Confeccionarse un personaje en internet es muy sencillo. La propia plataforma otorga herramientas para que todos podamos hacer un montaje, que llevado al extremo da como resultado este tipo de estafas.  

Cuando vi esta serie no me sorprendió que al final una de las señoras insistiera en continuar ligando a desconocidos vía Tinder pese a haber perdido hasta el cepillo de dientes.  

Y es que cuando la persona tiene un déficit emocional tan profundo pierde la noción de los límites en aras de no hacerse responsable de sus carencias; creyendo que la compañía salva, cuando en realidad lo que nos salva es abrazar nuestra propia miseria y conversar con ella.  

El amor está tan mal leído como El Quijote 

Otro drama: el de la restaurantera vegana que se deja embaucar por un gordo tragapizzas que le saca el dinero haciéndole creer que su vegana vida puede hacerse imperecedera gracias a que él es un trascendido.  

En este caso podemos ponerle check a todos los conflictos del anterior: la necesidad afectiva, la influencia del internet, pero lo que me gustaría destacar en esta historia es algo que siempre he pensado: que la carne es esencial para el buen funcionamiento del cerebro.  

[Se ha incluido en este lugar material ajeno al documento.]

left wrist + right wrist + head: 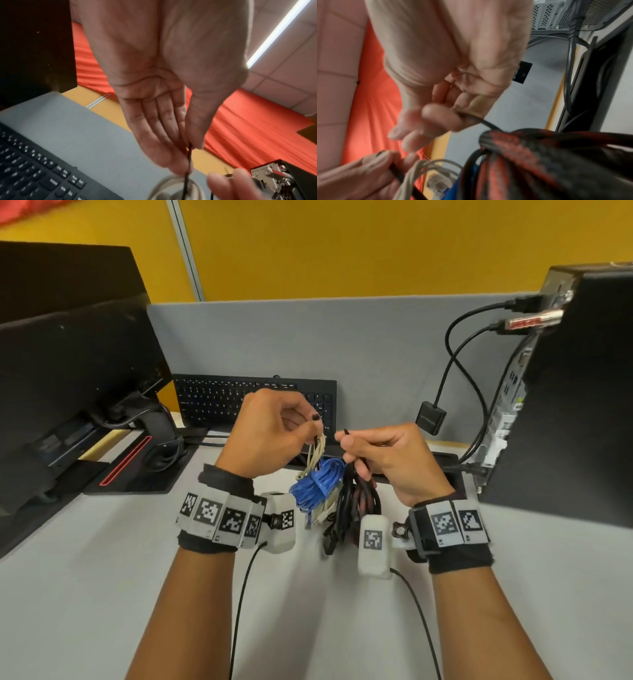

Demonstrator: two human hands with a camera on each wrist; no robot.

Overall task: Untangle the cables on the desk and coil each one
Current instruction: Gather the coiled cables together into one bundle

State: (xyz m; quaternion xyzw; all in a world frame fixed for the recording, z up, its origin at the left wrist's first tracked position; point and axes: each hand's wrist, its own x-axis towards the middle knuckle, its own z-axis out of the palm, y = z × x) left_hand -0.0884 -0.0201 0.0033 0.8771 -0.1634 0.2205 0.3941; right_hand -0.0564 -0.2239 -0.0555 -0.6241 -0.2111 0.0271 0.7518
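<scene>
A tangle of cables hangs above the white desk (pixel 102 559) between my hands: beige loops (pixel 317 453), a blue coil (pixel 317 484) and black and red-black braided cables (pixel 359 498). My left hand (pixel 313 422) pinches a thin black wire (pixel 189 155) between thumb and fingers, with the beige loops (pixel 164 186) hanging just below. My right hand (pixel 346 440) pinches another thin black wire end (pixel 477 120) that runs into the red-black braided bundle (pixel 522 155). I cannot tell whether both wire ends belong to one cable. The lowest cable ends touch the desk.
A black keyboard (pixel 253 402) leans against the grey partition (pixel 342 337) behind the hands. A monitor (pixel 78 364) stands at the left, a computer tower (pixel 565 405) at the right with plugged black cables and a hanging black adapter (pixel 431 417).
</scene>
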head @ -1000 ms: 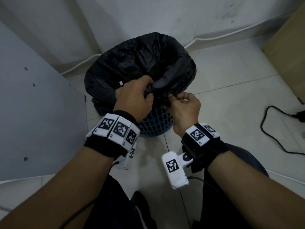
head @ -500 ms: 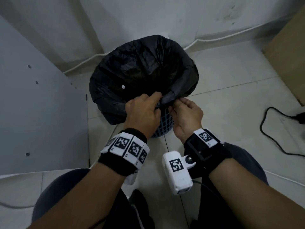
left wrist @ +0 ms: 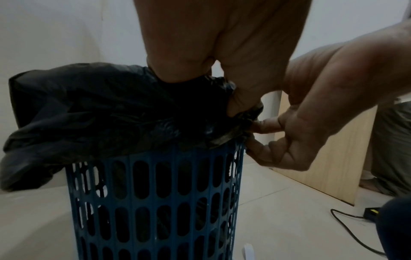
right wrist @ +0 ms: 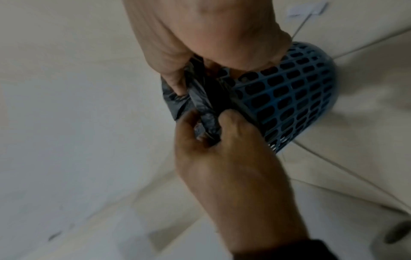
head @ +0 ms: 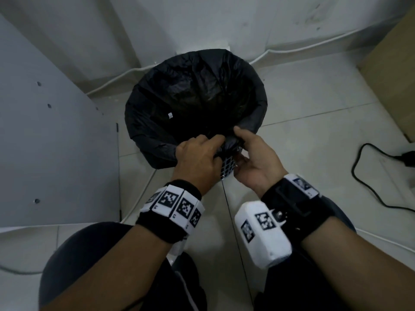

La rubia sexy dueña del mejor restaurante vegano de NY que pudo haber sido la dueña de las quincenas del actor Alec Baldwin, decidió ofrendar su vida y sus dólares a un don nadie que vio en su falta de proteína cárnica y en su obsesión por hacer de su perro un ser humano, la puerta de entrada al fraude.  

Conclusión: el amor es incompatible con las dietas porque, ya de por sí, es un estado que nos roba energía y reflejos. O, en otras palabras, el amor apendeja.  

La relación de pareja es una actividad que requiere pulso, cabeza y colmillo.  

Y los colmillos no se afilan con lechugas ni con soya.